Of Beast and Beauty  - _1.jpg

Of Beast and Beauty  - _2.jpg

To Riley and Logan

But he that dares not grasp the thorn

Should never crave the rose.

—Anne Bronte

IN THE BEGINNING

IN the beginning was the darkness, and in the darkness was a girl,

and in the girl was a secret. The secret was as old as the cracked

cobblestone streets of Yuan, as peculiar as the roses that bloom eternally

within the domed city’s walls, as poisonous as forgotten history and the

stories told in its place.

By the time the girl was born, the secret was all but lost. The stories

had become scripture, and only the very brave—or very mad—dared to

doubt them. The girl was raised on the stories, and never questioned their

truth, until the day her mother took her walking beyond the city walls.

In the wilds outside, a voice as fathomless as the ocean spoke to her

of a time before the domed cities, before wholes became halves and

bargains were made in blood. It told of a terrible choice and even more

terrible consequences. It begged her to listen, to live.…

In the early days, I was one, the voice whispered. I was this world and

this world was me, and the dance was seamless and sweet.

Then the ships came from a faraway world. They came belching

smoke and fire, stinking of space and beings living and breathing, loving

and hating, hoping and despairing in close quarters for too many centuries.

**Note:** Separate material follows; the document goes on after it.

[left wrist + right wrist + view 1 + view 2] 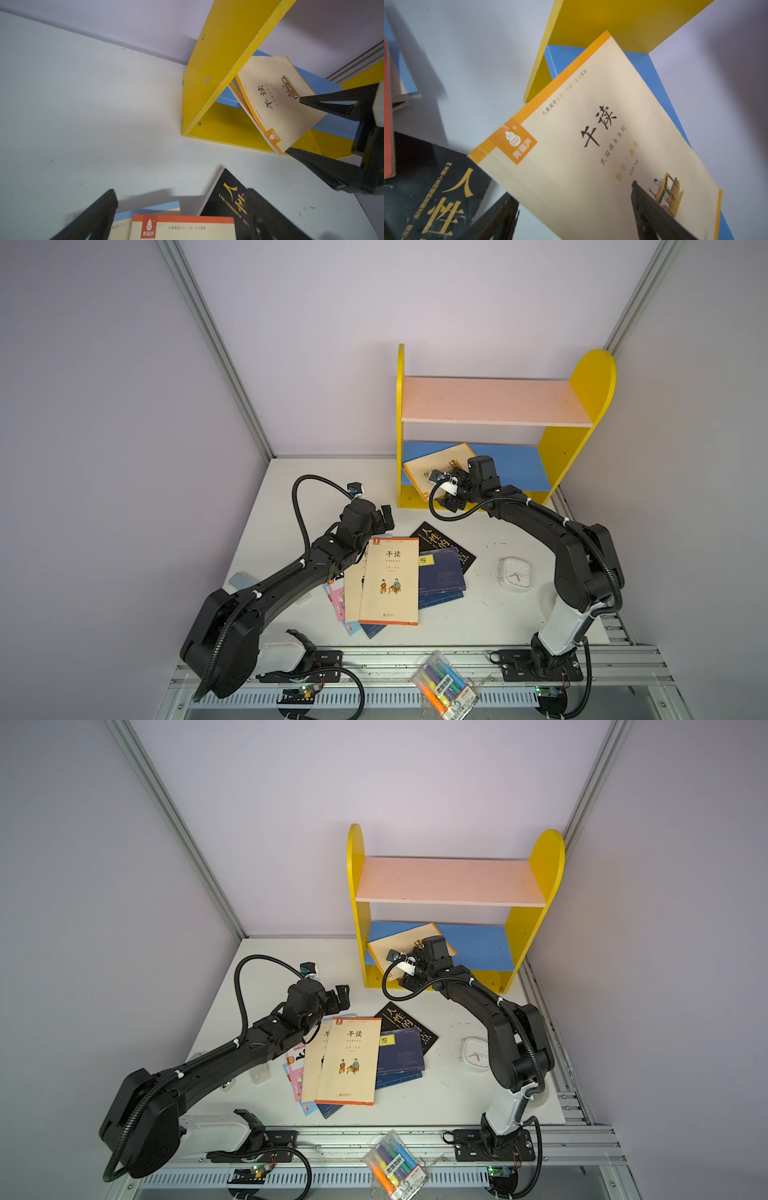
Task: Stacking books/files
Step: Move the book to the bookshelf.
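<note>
A cream book with an orange border point(581, 155) lies tilted on the blue lower board point(511, 466) of the yellow shelf, one corner jutting over the front. My right gripper point(294, 124) is open and straddles that corner, with one finger over the cover and one below the edge. On the table, a cream book with a red border point(390, 580) tops a loose pile of books. The pile holds navy books point(442, 576), a black book point(444, 543) and pink and blue covers point(337, 601). My left gripper point(180, 191) hangs open above the pile's far end, holding nothing.
The shelf's pink upper board point(494, 402) is bare and its yellow side panel point(224, 68) stands close to the tilted book. A white square clock point(515, 574) lies right of the pile. A clear pack of markers point(444, 686) rests on the front rail.
</note>
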You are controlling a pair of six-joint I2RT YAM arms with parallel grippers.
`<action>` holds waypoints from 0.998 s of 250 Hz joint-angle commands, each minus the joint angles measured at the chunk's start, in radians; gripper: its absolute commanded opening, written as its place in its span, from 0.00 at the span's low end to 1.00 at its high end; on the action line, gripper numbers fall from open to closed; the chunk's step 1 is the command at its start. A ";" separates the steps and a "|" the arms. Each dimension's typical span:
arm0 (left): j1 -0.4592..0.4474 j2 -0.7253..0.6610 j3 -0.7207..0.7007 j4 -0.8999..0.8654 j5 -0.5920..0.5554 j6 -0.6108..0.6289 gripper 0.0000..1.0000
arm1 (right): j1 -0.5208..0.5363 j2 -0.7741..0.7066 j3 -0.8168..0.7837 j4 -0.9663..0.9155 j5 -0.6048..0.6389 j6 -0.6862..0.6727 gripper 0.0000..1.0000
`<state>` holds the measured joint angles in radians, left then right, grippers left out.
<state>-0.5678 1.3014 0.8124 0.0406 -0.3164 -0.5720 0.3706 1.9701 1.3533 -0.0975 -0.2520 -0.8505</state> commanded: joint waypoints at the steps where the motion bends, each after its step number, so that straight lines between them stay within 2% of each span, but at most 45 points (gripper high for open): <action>1: 0.000 -0.008 -0.002 -0.009 0.001 0.008 0.98 | 0.007 0.033 0.075 -0.034 0.001 0.095 0.86; 70: 0.000 -0.009 -0.005 -0.017 0.001 0.011 0.98 | 0.052 0.136 0.220 -0.103 0.066 0.203 0.86; 123: 0.000 -0.009 -0.004 -0.032 -0.001 0.017 0.98 | 0.063 0.122 0.212 -0.063 0.079 0.210 0.88; 199: 0.001 -0.013 -0.010 -0.037 -0.010 0.022 0.98 | 0.046 0.016 0.175 -0.217 0.012 0.060 0.89; 250: 0.000 -0.016 -0.010 -0.030 -0.005 0.023 0.98 | 0.042 0.031 0.183 -0.289 0.009 -0.027 0.89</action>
<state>-0.5686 1.2926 0.8024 -0.0006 -0.3168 -0.5606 0.4107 1.9884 1.5299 -0.3370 -0.2310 -0.8062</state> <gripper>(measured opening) 0.982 0.887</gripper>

I watched the humans spill from their ships, blinking in my sun, marveling at

my moons, weeping as they set foot on land for the first time, and I

was … curious.

I teased my magic between their spindle fingers, into their seashell

ears, around the pulsing heads of their babes, finding them as delightful as

my native creatures, but soft and unprepared for life on our world. Knowing

they would die without my help, I began to touch them, to transform them.

It was what I had done since the beginning, when I was only the land and

the sea and a longing for something more to keep me company.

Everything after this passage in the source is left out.